Recorded data section start

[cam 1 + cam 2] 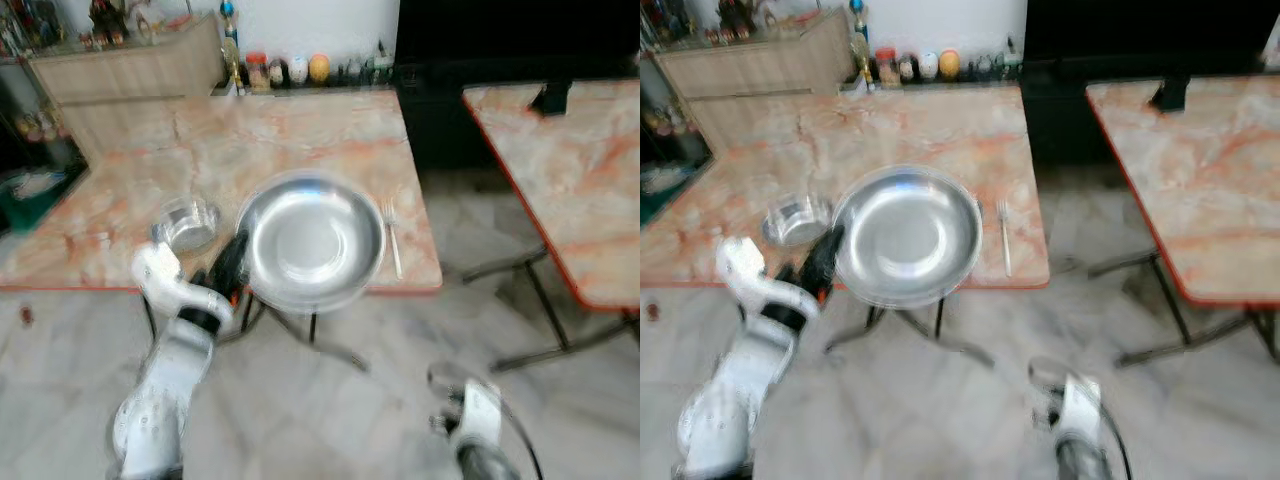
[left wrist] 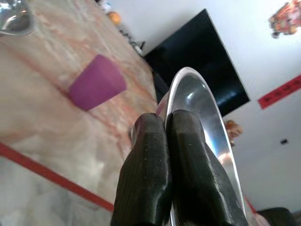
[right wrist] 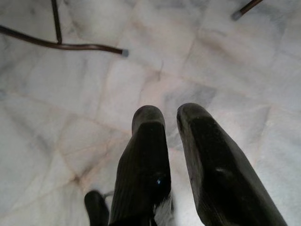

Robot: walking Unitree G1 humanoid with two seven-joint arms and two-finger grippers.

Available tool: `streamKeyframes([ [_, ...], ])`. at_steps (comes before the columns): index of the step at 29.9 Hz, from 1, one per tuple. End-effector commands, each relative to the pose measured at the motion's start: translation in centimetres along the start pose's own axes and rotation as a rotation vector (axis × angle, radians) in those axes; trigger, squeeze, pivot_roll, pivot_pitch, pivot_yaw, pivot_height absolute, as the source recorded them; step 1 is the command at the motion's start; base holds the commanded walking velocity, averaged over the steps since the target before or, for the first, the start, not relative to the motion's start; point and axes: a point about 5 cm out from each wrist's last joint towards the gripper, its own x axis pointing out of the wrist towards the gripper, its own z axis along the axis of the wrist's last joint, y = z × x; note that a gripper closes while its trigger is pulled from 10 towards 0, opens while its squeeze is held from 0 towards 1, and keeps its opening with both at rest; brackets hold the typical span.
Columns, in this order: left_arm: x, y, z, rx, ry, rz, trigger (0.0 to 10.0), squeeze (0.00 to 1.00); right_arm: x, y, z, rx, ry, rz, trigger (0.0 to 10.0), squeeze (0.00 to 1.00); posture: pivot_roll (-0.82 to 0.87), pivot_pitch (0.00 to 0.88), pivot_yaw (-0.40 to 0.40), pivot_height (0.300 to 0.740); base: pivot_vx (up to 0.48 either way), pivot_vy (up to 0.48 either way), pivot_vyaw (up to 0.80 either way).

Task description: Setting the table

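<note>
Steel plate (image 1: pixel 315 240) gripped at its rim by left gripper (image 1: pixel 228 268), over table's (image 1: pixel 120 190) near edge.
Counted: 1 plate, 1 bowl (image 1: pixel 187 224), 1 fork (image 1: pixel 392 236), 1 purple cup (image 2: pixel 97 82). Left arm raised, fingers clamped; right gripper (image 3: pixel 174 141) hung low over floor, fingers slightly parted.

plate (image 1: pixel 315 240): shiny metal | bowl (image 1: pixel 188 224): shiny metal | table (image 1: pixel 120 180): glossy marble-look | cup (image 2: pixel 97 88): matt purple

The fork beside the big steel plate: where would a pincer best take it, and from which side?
Take the fork by its handle, the end nearest the table edge, coming from above. It lies flat, lengthwise, right of the plate, with bare tabletop on its right side.
</note>
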Motion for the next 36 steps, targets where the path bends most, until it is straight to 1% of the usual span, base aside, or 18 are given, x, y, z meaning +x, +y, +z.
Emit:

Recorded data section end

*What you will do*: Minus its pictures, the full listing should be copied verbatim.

*Written solution*:
[cam 1 + cam 2] 
[left wrist] 
[right wrist] 

Robot: walking Unitree G1 humanoid with two seven-joint arms and two-finger grippers.

Available tool: `streamKeyframes([ [_, ...], ])`. at_steps (comes before the columns): index of the step at 29.9 Hz, from 1, one per tuple. End-effector commands, each relative to the pose measured at the motion's start: translation in centimetres along the start pose's own axes and rotation as a rotation vector (axis × angle, radians) in those axes; trigger, squeeze, pivot_roll, pivot_pitch, pivot_yaw, pivot_height absolute, as the source recorded them; step 1 is the command at the motion's start; base holds the commanded walking velocity, averaged over the steps since the target before or, for the first, the start, not relative to the motion's start; point and axes: a point about 5 cm out from each wrist's last joint towards the gripper, its own x axis pointing out of the wrist towards the gripper, its own z axis along the axis of the wrist's last joint, y = z × x; note that a gripper closes while its trigger is pulled from 10 towards 0, opens while its squeeze is held from 0 towards 1, and keeps its opening with both at rest; brackets hold the typical span.
Columns, in this order: left_arm: x, y, z, rx, ry, rz, trigger (0.0 to 10.0), squeeze (0.00 to 1.00); right_arm: x, y, z, rx, ry, rz, trigger (0.0 to 10.0), squeeze (0.00 to 1.00); posture: pivot_roll (-0.82 to 0.87), pivot_pitch (0.00 to 0.88), pivot_yaw (-0.40 to 0.40), pivot_height (0.300 to 0.740); base: pivot_vx (up to 0.48 either way), pivot_vy (up to 0.48 either way), pivot_vyaw (up to 0.80 either way).

Task description: Setting the table

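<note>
Steel plate (image 1: pixel 315 240) gripped at its rim by left gripper (image 1: pixel 228 268), over table's (image 1: pixel 120 190) near edge.
Counted: 1 plate, 1 bowl (image 1: pixel 187 224), 1 fork (image 1: pixel 392 236), 1 purple cup (image 2: pixel 97 82). Left arm raised, fingers clamped; right gripper (image 3: pixel 174 141) hung low over floor, fingers slightly parted.

plate (image 1: pixel 315 240): shiny metal | bowl (image 1: pixel 188 224): shiny metal | table (image 1: pixel 120 180): glossy marble-look | cup (image 2: pixel 97 88): matt purple

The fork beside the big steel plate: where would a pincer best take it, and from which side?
Take the fork by its handle, the end nearest the table edge, coming from above. It lies flat, lengthwise, right of the plate, with bare tabletop on its right side.
</note>
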Motion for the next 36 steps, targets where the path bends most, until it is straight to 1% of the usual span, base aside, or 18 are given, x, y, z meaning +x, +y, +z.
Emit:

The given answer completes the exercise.